ASTM E2077-00(2010)
(Specification)Standard Specification for Analytical Data Interchange Protocol for Mass Spectrometric Data
Standard Specification for Analytical Data Interchange Protocol for Mass Spectrometric Data
ABSTRACT
This specification covers an analytical data interchange protocol for mass spectrometric data representation and a software vehicle to affect the transfer of mass spectrometric data between instrument data systems. This specification does not provide for the storage of data acquired simultaneous to and integrated with the mass spectrometric data, but on other detectors. The protocol, which is designed to benefit users of analytical instruments and increase laboratory productivity and efficiency, provides a standardized format for the creation of raw data files, library spectrum files or results files. This file, which has a ".cdf" extension, contains typical header information like instrument, sample, and acquisition method description, followed by raw, library, or processed data. Once data have been written or converted to this protocol, they can be read and processed by software packages that support the protocol. This protocol is intended to perform the following functions: (1) transfer data between various vendors' instrument systems; (2) provide Laboratory Information Management Systems (LIMS) communications; (3) link data to document processing applications; (4) link data to spreadsheet applications, and (5) archive analytical data, or a combination thereof.
SCOPE
1.1 This specification covers a standardized format for mass spectrometric data representation and a software vehicle to effect the transfer of mass spectrometric data between instrument data systems. This specification provides a protocol designed to benefit users of analytical instruments and increase laboratory productivity and efficiency.

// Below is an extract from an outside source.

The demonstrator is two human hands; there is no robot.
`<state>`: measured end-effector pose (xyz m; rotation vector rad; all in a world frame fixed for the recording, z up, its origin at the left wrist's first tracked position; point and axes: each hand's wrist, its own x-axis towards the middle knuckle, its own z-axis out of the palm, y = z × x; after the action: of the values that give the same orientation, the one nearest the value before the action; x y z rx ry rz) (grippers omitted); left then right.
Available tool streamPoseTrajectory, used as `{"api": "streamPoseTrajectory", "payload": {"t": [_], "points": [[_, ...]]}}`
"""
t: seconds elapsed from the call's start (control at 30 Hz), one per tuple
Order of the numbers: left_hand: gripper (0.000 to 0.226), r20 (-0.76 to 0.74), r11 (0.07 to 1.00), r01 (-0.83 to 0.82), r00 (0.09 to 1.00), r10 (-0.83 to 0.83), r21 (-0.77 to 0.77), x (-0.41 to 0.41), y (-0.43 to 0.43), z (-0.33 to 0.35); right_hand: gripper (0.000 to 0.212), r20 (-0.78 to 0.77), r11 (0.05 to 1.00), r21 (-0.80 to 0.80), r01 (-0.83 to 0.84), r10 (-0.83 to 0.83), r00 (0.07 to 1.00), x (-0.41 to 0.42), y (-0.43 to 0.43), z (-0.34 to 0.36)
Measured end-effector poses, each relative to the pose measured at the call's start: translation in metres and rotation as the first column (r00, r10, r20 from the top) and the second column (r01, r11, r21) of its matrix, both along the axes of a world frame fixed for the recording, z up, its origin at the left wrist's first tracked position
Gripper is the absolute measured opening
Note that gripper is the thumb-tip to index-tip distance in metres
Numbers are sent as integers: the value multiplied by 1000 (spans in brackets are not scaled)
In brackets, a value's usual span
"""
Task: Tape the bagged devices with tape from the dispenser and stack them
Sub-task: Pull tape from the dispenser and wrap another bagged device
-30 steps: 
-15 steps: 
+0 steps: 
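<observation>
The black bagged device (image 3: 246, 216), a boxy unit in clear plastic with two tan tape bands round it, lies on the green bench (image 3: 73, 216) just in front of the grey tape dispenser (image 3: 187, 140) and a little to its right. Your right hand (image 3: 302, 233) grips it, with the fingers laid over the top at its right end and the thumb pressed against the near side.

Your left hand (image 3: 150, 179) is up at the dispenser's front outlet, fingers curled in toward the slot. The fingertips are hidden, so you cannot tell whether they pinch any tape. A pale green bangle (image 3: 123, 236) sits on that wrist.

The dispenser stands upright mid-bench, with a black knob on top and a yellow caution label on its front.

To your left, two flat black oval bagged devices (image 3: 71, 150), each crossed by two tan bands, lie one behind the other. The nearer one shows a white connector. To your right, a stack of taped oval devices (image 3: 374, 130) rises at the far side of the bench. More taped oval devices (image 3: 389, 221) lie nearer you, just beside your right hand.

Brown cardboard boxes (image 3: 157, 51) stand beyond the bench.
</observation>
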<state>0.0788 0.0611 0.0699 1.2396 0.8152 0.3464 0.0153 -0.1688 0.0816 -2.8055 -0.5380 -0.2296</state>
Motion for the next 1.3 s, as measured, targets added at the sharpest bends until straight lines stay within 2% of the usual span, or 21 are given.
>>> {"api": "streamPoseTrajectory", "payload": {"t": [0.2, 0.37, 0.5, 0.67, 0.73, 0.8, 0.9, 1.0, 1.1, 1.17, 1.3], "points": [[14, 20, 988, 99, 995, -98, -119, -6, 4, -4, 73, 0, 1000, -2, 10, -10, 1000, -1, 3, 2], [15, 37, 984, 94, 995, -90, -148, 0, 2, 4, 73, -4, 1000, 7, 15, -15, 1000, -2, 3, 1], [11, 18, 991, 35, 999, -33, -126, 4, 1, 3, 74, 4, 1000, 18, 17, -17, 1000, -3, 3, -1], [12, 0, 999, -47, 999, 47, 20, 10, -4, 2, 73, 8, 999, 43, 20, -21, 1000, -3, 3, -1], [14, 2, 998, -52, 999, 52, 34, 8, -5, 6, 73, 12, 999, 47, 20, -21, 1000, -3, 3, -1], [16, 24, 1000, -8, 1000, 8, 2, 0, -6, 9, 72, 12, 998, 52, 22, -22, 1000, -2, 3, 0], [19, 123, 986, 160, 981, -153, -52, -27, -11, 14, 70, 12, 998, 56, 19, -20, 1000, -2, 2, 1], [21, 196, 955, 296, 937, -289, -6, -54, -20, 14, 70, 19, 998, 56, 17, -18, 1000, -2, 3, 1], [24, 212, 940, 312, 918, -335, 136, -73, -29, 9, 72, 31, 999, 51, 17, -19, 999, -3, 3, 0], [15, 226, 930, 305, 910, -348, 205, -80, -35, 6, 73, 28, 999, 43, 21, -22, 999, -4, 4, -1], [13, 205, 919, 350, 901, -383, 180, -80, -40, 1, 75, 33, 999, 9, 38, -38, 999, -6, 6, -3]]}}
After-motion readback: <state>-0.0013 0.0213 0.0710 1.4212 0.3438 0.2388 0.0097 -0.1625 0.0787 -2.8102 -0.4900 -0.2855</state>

1.2 The protocol in this specification provides a standardized format for the creation of raw data files, library spectrum files or results files. This standard format has the extension “.cdf” (derived from NetCDF). The contents of the file include typical header information like instrument, sample, and acquisition method description, followed by raw, library or processed data. Once data have been written or converted to this protocol, they can be read and processed by software packages that support the protocol.

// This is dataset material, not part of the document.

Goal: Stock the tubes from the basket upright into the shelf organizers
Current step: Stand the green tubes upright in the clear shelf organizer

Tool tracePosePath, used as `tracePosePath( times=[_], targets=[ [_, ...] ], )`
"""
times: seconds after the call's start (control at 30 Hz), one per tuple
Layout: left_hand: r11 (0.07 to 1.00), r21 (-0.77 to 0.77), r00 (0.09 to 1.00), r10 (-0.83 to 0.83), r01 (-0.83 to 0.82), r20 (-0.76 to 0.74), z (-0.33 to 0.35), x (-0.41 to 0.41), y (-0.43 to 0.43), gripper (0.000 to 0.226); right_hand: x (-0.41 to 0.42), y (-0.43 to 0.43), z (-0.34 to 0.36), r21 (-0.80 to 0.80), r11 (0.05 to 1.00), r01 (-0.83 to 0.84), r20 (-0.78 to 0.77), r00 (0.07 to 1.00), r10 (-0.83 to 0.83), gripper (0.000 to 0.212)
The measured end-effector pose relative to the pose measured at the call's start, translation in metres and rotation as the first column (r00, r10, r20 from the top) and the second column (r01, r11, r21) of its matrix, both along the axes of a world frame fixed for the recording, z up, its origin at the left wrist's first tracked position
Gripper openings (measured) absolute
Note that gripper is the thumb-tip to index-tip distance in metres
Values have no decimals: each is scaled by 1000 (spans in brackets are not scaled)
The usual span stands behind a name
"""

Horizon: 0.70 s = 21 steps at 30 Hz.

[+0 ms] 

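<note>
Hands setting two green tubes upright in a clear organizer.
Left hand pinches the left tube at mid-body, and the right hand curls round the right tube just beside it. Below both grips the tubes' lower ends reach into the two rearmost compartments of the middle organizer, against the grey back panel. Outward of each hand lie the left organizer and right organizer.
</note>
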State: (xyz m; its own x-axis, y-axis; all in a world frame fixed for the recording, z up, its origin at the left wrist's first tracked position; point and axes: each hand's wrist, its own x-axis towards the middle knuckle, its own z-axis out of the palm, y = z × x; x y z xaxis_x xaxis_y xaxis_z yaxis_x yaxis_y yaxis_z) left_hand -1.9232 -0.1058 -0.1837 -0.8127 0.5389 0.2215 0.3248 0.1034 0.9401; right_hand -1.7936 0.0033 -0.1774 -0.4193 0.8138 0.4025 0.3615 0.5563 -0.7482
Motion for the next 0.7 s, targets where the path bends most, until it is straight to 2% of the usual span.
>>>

1.3 This specification does not provide for the storage of data acquired simultaneous to and integrated with the mass spectrometric data, but on other detectors; for example attached to the mass spectrometer's liquid or gas chromatographic system. Related Specification E1947 and Guide 1948E1948 describe the storage of 2-dimensional chromatographic data.

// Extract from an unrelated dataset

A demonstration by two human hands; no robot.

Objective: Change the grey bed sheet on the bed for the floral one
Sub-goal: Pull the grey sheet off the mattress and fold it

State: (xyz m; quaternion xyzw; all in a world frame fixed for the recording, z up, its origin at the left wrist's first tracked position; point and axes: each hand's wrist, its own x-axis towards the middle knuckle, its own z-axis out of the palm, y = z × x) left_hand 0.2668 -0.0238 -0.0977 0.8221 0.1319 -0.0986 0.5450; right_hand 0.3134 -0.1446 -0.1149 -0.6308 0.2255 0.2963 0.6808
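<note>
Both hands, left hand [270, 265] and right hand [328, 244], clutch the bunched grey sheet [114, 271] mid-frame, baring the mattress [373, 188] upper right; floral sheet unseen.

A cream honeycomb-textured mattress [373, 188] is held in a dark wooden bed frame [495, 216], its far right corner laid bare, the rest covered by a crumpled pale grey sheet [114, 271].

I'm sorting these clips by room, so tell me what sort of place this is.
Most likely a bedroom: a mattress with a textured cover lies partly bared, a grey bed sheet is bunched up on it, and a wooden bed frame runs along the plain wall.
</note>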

1.4 The software transfer vehicle used for the protocol in this specification is NetCDF, which was developed by the Unidata Program and is funded by the Division of Atmospheric Sciences of the National Science Foundation.
1.5 The protocol in this specification is intended to (1) transfer data between various vendors' instrument systems, (2) provide Laboratory Information Management Systems (LIMS) communications, (3) link data to document processing applications, (4) link data to spreadsheet applications, and (5) archive analytical data, or a combination thereof. The protocol is a consistent, vendor independent data format that facilitates the analytical data interchange for these activities.
1.6 The protocol consists of:
1.6.1 This specification on mass spectrometric data, which gives the full definitions for each one of the generic mass spectrometric data elements used in implementation of the protocol. It defines the analytical information categories, which are a convenient way for sorting analytical data elements to make them easier to standardize.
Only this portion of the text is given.